Mr. Chief Justice Smith

delivered the opinion of the court.

The plaintiff in error was tried and convicted in the circuit court of Hinds county upon a charge of having purchased stolen goods, the property of Redding & Peck, with a kriowl-edge-that said goods were stolen. A motion was made for a new trial, which was overruled. The bill of exceptions filed to the decision of the court overruling said motion, contains the evidence adduced on the trial, and sets out the exceptions taken by the prisoner during the progress of the trial, and the instructions, which were granted or refused at the instance of the State or the prisoner.

The exceptions brought to our attention in the argument are numerous. We shall, however, notice only such as are mainly relied on, and which present questions of practical utility.

1. It is insisted, that a new trial should have been granted, in consequence of the misconduct of a witness offered on the side of the prosecution.

It appears that, on the examination in chief of the witness referred to, the district attorney asked him what induced them to suspect that the prisoner had the stolen articles in his possession. Objection was promptly made to the legality of-this question; but in defiance of the remonstrance of the prisoner’s counsel, and while the objection was being urged before the [608]*608court, the witness proceeded to state, “ that he had been informed by a negro man, who confessed that he had stolen the said articles, that he had sold them to the prisoner. _ The court immediately instructed the jury, that the answer of the witness was not evidence, and that they should not regard it in making up their verdict.”

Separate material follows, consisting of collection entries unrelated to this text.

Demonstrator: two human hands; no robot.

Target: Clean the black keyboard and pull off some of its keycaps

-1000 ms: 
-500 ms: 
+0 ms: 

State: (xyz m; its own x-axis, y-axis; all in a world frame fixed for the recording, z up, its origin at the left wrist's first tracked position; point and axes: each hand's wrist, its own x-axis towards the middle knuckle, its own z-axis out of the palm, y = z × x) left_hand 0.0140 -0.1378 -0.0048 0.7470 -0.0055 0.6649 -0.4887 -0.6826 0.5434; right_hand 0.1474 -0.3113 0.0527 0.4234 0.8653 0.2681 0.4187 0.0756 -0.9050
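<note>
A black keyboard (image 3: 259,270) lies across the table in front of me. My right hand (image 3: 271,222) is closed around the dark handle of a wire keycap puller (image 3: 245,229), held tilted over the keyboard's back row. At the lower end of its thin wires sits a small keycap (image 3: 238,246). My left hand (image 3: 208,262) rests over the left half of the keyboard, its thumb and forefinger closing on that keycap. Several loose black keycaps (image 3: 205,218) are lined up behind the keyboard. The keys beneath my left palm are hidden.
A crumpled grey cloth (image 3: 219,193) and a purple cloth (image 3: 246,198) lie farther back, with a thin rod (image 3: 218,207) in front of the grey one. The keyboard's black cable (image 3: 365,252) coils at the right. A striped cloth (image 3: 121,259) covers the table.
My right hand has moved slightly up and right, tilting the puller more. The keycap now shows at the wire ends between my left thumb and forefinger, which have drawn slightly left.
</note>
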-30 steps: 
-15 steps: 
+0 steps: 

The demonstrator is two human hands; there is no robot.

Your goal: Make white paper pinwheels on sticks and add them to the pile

This conduct of the witness was certainly very reprehensible, and should have been properly noticed by the court. But we do not think it was ground for a new* trial. Certainly not, unless it were distinctly shown that the statement thus made to the jury had a sinister influence upon their verdict. It is difficult to imagine in what method such fact, if it existed, could be proved ; and hence we are compelled, from the nature of the transaction, to regard the subject as committed exclusively to the discretion of the circuit court.

2. The jury having been impanelled and sworn, upon the motion of the district attorney, the witnesses in attendance, as well for the prisoner as the State, were ordered to withdraw from the court room. The evidence for the prisoner having been closed, the district attorney proposed to examine a witness called for the prosecution, and who, with the rest, had been put under the rule, for the purpose of rebuttal. This witness, after his examination in chief, had remained in the court room, and had heard the examination of the whole of the witnesses for the prisoner. His examination was objected to by the prisoner’s counsel; but the objection was overruled, and the witness was examined. This, it is insisted, was error.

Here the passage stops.